___ Dataset content ___

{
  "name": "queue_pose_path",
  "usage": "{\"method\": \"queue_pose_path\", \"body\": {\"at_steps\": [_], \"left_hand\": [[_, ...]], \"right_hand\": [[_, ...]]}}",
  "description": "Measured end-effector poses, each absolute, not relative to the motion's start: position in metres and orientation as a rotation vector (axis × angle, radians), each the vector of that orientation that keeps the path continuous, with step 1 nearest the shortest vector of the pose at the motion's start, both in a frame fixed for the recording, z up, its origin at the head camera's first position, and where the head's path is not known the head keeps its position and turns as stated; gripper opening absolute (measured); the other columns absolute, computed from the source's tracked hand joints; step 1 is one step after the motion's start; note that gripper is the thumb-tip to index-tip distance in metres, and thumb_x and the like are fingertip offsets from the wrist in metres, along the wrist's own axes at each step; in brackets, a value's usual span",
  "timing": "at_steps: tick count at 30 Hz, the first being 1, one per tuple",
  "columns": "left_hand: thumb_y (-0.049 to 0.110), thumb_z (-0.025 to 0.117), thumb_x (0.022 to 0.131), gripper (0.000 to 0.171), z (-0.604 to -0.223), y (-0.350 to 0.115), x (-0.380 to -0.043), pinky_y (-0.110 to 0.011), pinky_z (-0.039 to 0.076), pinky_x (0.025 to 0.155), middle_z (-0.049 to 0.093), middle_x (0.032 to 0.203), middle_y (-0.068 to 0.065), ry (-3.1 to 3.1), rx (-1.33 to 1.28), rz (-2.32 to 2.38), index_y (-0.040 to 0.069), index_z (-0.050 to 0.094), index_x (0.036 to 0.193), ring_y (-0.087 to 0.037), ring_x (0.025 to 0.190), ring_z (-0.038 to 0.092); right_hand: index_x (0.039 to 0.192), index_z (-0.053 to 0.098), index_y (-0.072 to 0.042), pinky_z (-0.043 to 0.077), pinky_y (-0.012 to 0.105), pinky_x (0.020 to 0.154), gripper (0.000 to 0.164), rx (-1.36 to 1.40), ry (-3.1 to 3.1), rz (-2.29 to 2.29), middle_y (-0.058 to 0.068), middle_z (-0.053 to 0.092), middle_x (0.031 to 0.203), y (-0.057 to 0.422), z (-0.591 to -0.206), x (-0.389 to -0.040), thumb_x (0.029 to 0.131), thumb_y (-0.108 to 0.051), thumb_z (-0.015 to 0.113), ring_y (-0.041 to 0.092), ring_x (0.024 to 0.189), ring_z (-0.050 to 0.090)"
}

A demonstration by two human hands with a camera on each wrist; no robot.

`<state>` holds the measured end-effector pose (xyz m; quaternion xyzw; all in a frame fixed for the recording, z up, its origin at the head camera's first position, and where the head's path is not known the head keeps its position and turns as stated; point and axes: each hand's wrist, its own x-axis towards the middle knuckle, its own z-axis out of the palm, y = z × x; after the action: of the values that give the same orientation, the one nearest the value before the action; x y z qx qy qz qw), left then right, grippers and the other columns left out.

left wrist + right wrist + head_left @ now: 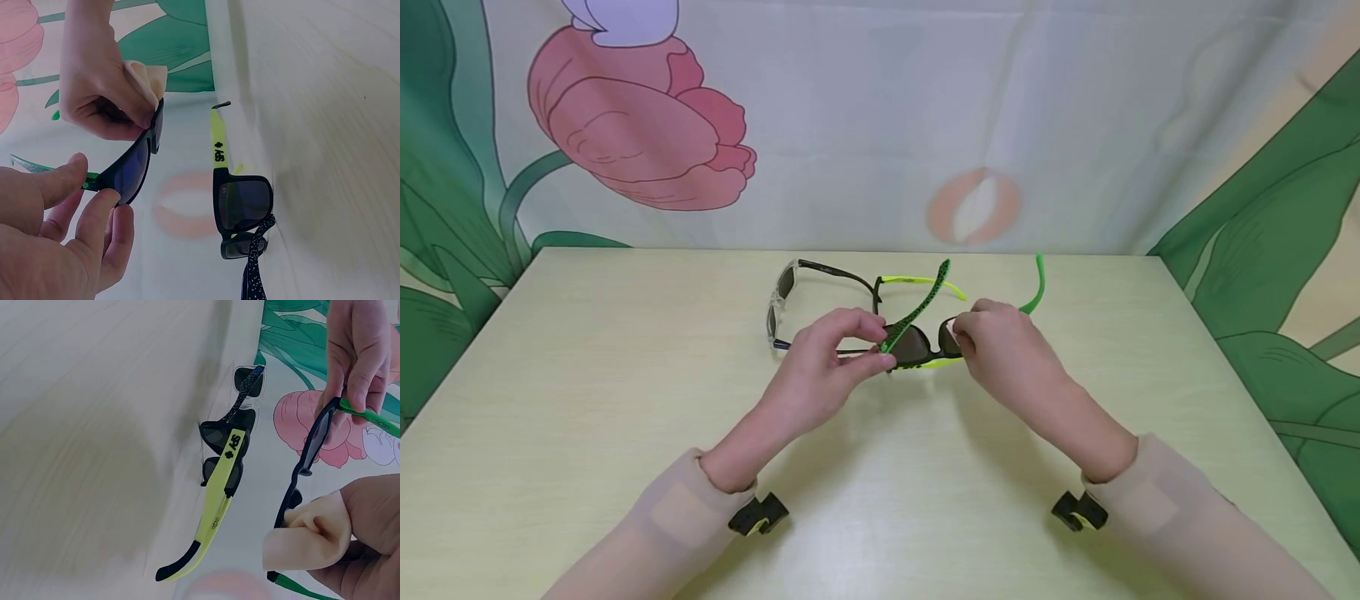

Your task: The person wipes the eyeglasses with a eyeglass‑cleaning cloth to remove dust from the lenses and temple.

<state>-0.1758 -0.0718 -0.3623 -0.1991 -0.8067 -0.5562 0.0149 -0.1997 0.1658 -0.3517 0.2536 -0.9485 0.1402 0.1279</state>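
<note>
Black-framed sunglasses [913, 347] with green temples are held up above the table between both hands. My left hand [820, 367] pinches them by one end, near the hinge of a green temple, thumb and fingers on either side. A folded beige cloth [312, 540] is bunched in my right hand [1011, 350]. That hand grips the other end of the frame through the cloth, which lies against the second lens. In the left wrist view the cloth [150, 81] partly covers that lens, while the lens [131, 175] nearer my left hand is bare.
Behind the hands on the table [625, 400] lie black sunglasses with yellow temples [224, 469]. Next to them, to the left, are clear-framed sunglasses [786, 281] with dark, speckled temples. A printed curtain [850, 125] hangs at the table's far edge.
</note>
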Motion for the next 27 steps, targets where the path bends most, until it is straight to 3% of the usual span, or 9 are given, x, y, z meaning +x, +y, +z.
{"method": "queue_pose_path", "body": {"at_steps": [4,13,27], "left_hand": [[0.002,0.081,0.088,0.02,-0.3646,-0.0712,-0.1763,-0.031,0.058,0.089,0.067,0.125,-0.009,-2.515,-0.62,-1.71,0.003,0.068,0.103,-0.024,0.115,0.065],[0.004,0.081,0.088,0.02,-0.3637,-0.0704,-0.1762,-0.033,0.058,0.089,0.067,0.126,-0.007,-2.514,-0.596,-1.704,0.004,0.068,0.103,-0.022,0.114,0.065],[0.009,0.082,0.09,0.018,-0.3613,-0.0726,-0.1749,-0.038,0.057,0.089,0.068,0.117,-0.004,-2.567,-0.597,-1.655,0.008,0.069,0.103,-0.019,0.112,0.064]], "right_hand": [[0.082,0.076,-0.003,0.056,0.03,0.063,0.013,0.786,-2.76,0.519,0.005,0.064,0.076,0.1643,-0.3507,-0.1981,0.089,0.007,0.072,0.019,0.069,0.061],[0.09,0.078,0.0,0.056,0.03,0.064,0.008,0.746,-2.75,0.637,0.007,0.067,0.082,0.1627,-0.3487,-0.1953,0.091,0.003,0.071,0.018,0.073,0.062],[0.084,0.074,0.002,0.057,0.035,0.064,0.011,0.699,-2.731,0.443,0.01,0.06,0.078,0.1677,-0.3547,-0.199,0.094,0.004,0.069,0.026,0.072,0.061]]}}
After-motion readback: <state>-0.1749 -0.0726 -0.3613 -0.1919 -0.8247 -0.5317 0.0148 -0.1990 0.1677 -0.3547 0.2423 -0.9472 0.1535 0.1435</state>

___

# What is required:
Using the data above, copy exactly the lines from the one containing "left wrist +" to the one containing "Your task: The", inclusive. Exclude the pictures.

# Answer box:
left wrist + right wrist + head_left @ now: 

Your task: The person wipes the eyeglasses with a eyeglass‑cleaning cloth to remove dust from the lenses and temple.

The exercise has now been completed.